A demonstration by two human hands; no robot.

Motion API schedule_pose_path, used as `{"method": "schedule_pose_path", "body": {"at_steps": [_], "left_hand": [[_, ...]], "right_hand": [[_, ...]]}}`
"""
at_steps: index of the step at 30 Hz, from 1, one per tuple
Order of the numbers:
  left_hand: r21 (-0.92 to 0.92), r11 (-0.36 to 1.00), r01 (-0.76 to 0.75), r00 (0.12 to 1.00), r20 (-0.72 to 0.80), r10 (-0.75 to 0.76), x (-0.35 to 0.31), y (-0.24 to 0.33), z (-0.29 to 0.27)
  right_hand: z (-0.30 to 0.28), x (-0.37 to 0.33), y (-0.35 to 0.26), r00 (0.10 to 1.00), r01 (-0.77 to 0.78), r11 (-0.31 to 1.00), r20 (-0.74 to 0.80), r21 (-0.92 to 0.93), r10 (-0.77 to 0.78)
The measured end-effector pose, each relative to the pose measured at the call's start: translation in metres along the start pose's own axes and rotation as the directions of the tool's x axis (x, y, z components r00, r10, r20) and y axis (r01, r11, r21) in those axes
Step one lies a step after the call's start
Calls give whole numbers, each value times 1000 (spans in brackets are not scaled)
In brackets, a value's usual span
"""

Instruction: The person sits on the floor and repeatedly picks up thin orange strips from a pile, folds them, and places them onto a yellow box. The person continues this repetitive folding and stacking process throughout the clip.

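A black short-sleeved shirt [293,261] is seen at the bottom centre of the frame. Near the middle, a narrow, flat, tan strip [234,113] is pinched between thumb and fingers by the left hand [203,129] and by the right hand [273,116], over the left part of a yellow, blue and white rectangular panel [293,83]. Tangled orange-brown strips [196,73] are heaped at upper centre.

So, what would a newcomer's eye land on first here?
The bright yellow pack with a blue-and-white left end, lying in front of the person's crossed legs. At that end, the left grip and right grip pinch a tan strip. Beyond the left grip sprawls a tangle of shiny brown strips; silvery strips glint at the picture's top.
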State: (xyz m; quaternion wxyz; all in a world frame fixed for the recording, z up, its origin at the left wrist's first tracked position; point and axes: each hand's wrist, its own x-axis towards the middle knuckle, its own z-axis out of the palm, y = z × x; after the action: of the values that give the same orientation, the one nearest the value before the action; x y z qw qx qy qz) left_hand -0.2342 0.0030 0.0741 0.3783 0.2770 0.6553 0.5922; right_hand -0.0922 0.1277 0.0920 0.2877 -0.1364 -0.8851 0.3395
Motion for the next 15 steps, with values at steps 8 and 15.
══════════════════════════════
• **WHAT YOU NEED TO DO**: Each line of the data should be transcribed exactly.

• **TASK RESPONSE**:
A demonstration by two human hands; no robot.

Motion API schedule_pose_path, used as `{"method": "schedule_pose_path", "body": {"at_steps": [_], "left_hand": [[_, ...]], "right_hand": [[_, ...]]}}`
"""
at_steps: index of the step at 30 Hz, from 1, one per tuple
Order of the numbers:
  left_hand: r21 (-0.92 to 0.92), r11 (-0.36 to 1.00), r01 (-0.76 to 0.75), r00 (0.12 to 1.00), r20 (-0.72 to 0.80), r10 (-0.75 to 0.76), x (-0.35 to 0.31), y (-0.24 to 0.33), z (-0.29 to 0.27)
  right_hand: z (-0.30 to 0.28), x (-0.37 to 0.33), y (-0.35 to 0.26), r00 (0.10 to 1.00), r01 (-0.77 to 0.78), r11 (-0.31 to 1.00), r20 (-0.74 to 0.80), r21 (-0.92 to 0.93), r10 (-0.77 to 0.78)
The measured end-effector pose, each relative to the pose measured at the call's start: translation in metres along the start pose's own axes and rotation as the directions of the tool's x axis (x, y, z components r00, r10, r20) and y axis (r01, r11, r21) in those axes
Step one lies a step after the call's start
Calls give whole numbers, each value times 1000 (spans in brackets are not scaled)
In brackets, a value's usual span
"""

Instruction: The person sits on the floor and repeatedly picks up thin orange strips from a pile, folds them, and places them onto a yellow box. The person continues this repetitive folding and stacking process throughout the clip.

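A black short-sleeved shirt [293,261] is seen at the bottom centre of the frame. Near the middle, a narrow, flat, tan strip [234,113] is pinched between thumb and fingers by the left hand [203,129] and by the right hand [273,116], over the left part of a yellow, blue and white rectangular panel [293,83]. Tangled orange-brown strips [196,73] are heaped at upper centre.

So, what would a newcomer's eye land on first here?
The bright yellow pack with a blue-and-white left end, lying in front of the person's crossed legs. At that end, the left grip and right grip pinch a tan strip. Beyond the left grip sprawls a tangle of shiny brown strips; silvery strips glint at the picture's top.
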State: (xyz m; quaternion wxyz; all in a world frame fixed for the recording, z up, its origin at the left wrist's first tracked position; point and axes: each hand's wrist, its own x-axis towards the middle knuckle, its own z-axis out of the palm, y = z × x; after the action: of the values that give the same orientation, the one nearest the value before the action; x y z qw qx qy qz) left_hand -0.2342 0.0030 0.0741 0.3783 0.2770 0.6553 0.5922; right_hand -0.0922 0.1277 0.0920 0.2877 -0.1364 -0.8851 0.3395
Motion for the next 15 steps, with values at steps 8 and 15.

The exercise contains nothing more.